Blame everything on Newt

I read an insightful comment on Lawyers, Guns & Money this morning. To what degree, the reader asks, did the GOP’s victory in 1994 strengthen its radicalism? The comment:

The fact that they went for 40 years without ever holding it meant that they had to compromise on budgets and a vast range of measures. It’s interesting that the critical political function that the GOP excels at, obsessively focusing on judges, is one that doesn’t go through the House. It’s also interesting that a lot of their current anti-democratic focus has its strongest effect in the House. I might be wrong, but I bet the GOP remembers that 40-year run in the wilderness more strongly than Democrats do.

Imagine how Democratic policies would be affected if we couldn’t, for election after election after election, win the House? It would push us towards the centre, and this argument of whether we should compromise and accommodate the racists wouldn’t even be an argument — we’d have to.

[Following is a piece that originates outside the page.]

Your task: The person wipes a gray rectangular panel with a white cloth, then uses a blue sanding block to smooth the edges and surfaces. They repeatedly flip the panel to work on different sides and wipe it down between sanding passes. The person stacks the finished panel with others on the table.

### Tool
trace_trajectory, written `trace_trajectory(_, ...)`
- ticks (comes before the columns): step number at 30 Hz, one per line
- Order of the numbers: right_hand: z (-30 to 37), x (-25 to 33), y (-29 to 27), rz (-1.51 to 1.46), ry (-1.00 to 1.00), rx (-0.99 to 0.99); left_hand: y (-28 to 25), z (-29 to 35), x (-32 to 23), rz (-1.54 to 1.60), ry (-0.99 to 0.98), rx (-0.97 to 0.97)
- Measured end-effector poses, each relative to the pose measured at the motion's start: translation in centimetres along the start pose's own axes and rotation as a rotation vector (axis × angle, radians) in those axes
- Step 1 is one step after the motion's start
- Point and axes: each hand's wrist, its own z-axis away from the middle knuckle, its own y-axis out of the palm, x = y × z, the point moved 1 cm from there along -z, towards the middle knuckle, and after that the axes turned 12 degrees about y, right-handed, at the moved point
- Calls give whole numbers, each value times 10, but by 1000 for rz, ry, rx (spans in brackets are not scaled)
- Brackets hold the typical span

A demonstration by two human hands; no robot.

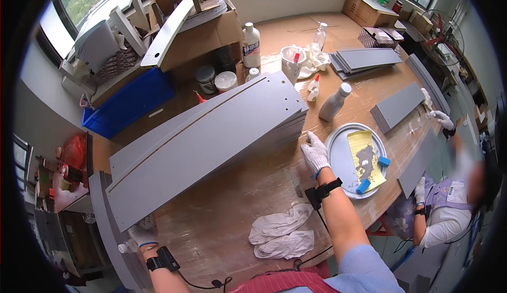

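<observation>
grey panels; tray with yellow sheet, blocks

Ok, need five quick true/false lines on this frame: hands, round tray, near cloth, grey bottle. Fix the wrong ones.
1. The gloved right hand is beside the round tray. True.
2. The sheet on the tray is red. False: the sheet is yellow with a grey patch, and two blue blocks are there too.
3. The near white cloth lies crumpled on the table. True.
4. The left hand is over the tray. False: the left hand is at the near left corner of the large grey boards, partly hidden.
5. The grey bottle has a white cap. True.
</observation>
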Motion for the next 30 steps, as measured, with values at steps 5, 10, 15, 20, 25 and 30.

During this postwar period of great strife and acrimony the Republicans controlled twice: 1946 to 1948, and as a result of the Ike landslide 1952-1954. They suffered devastating losses in the 1958 midterms. The Democrats lost few seats in 1962. The only significant setback for Democrats until Ronald Reagan ushered in a GOP-controlled Senate for the next six years were the 1966 midterms, the reaction against the Great Society. The insufferable encomia to George H.W. Bush and his putative moderateness failed to mention that to have any seat at the table Republicans had to compromise.

As the two parties sorted themselves in the nineties into voting blocs similar to parliamentary systems, turnover accelerated, which means that the GOP has even less reason to stabilize and why the Democrats have only in the last election cycle paid more than lip service to their left flank. Democrats, however, have a few years to go before they approximate the GOP’s inexorable purism. This won’t stop Beltway types from both-sides-ism, though.